IŞİD’e yakın sosyal medya hesapları, örgütün lideri Ebubekir El Bağdadi’ye ait olduğu iddia edilen bir ses kaydı yayınladı.
Doğruluğu henüz teyit edilemeyen ses kaydında Bağdadi, Türkiye’nin baskılara rağmen pastör Brunson’ı serbest bırakmamasının ABD’nin zayıflığının göstergesi olduğunu söyledi.

Bağdadi Fotoğraf: Reuters
BBC Türkçe’nin haberine göre dün gece yayınlanan ses kaydı, IŞİD’in medya kolu El Furkan tarafından servis edildi. Kayıtta Bağdadi olduğu iddia edilen kişi, ABD’nin tarihinin en zayıf ve istikrarsız döneminden geçtiğini belirterek Ankara ile Washington arasındaki Brunson krizi gibi güncel siyasi gelişmelere değindi.
Konuşan kişinin Bağdadi olup olmadığı henüz bağımsız kaynaklarca teyit edilmezken, ses kaydında Türkiye’nin baskılara rağmen Brunson’ı serbest bırakmamasının ABD’nin zayıflığının göstergesi olduğu savunuldu.
İran ve Rusya’nın da ABD’nin uyguladığı yaptırımlara direnerek Kuzey Kore’nin düştüğü duruma düşmemek istedikleri belirtilen kayıtta, “ABD’nin yürüttüğü çete siyaseti bir zayıflık emaresidir” dendi.
Bağdadi olduğu iddia edilen kişi 55 dakikalık mesajında, IŞİD’in Suriye ve Irak’ta silahlı mücadelede yenilgiler aldığını kabul etti ve bunu “Allah tarafından açlık ve korkuyla sınanıyoruz” diyerek açıkladı.
ABD, ses kaydından haberdar
IŞİD destekçilerine birlik ve mücadele çağrısının da yer aldığı ses kaydında şöyle dendi: “Sabırla mücadeleyi sürdürenler müjdeli haberler alacaktır.”

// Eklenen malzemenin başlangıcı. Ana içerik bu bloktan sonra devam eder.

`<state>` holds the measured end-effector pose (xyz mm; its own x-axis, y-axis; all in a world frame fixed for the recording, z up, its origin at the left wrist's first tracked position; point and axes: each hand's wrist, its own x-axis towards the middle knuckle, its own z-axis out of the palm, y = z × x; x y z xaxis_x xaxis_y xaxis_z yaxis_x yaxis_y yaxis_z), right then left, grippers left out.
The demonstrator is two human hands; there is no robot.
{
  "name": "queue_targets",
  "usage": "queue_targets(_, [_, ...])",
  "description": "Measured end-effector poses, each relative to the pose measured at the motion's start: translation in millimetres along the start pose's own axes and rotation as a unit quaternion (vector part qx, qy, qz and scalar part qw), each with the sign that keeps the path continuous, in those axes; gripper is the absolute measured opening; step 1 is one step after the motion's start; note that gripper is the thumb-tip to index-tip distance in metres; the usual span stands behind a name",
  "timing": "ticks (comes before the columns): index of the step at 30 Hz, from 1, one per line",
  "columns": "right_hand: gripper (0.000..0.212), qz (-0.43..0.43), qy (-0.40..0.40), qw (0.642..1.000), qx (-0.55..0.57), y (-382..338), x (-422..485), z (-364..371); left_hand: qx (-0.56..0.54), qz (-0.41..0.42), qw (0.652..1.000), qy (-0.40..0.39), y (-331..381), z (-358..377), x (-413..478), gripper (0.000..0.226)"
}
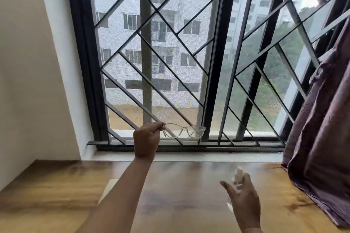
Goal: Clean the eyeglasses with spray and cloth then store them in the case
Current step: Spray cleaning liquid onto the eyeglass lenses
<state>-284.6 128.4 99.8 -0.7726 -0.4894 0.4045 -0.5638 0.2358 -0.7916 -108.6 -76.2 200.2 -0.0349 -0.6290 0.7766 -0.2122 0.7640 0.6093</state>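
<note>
Head view, read left to right.

- Pale flat object [108, 188] on the wooden table [56, 195], partly hidden by the left forearm; cloth or case, cannot tell.
- Left hand [146, 138] raised before the window grille [151, 81], thumb and fingers pinching one temple of the eyeglasses [184, 132]. The glasses are in the air, lenses pointing right, and touch nothing else.
- Right hand [244, 200] low over the table, motion-blurred, fingers apparently wrapped round a small clear spray bottle [238, 174], thumb held out.
- Purple curtain [322, 119] hangs at the far right.

Handling judgement: the frame is clear plastic, light and thin, and likely to flex at the hinges. The lenses smear and scratch easily. It is best held by the temple or rim, never by the lens faces. A one-temple pinch may twist during wiping, so the rim will need support.
</note>
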Motion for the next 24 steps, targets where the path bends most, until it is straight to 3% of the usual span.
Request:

ABD Merkez Kuvvetler Komutanlığı (CENTCOM) sözcüsü William Urban, ses kaydından haberdar olduklarını ifade etti ve düzenlediği basın toplantısında, “Bu ses kaydıyla ilgili değerlendirmemiz hakkında bir yorumda bulunmayacağım. Ebubekir El Bağdadi’nin nerede olduğunu şu an bilmiyoruz. Ancak bu kişiyi savaş alanından çıkarmak için kararlılığımız sürüyor” dedi.
Ebubekir El Bağdadi’ye ait son ses kaydı, Ekim 2017’de Rakka’nın ABD destekli Kürt ve Arap silahlı güçlerden oluşan Suriye Demokratik Güçleri’nin eline geçmesinin ardından gelmişti.
Bağdadi o mesajında “Mücahitler için zaferin ölçütü ele geçirilen ya da kaybedilen bir şehir değil, inançlarını ne kadar koruyabildikleridir” demişti.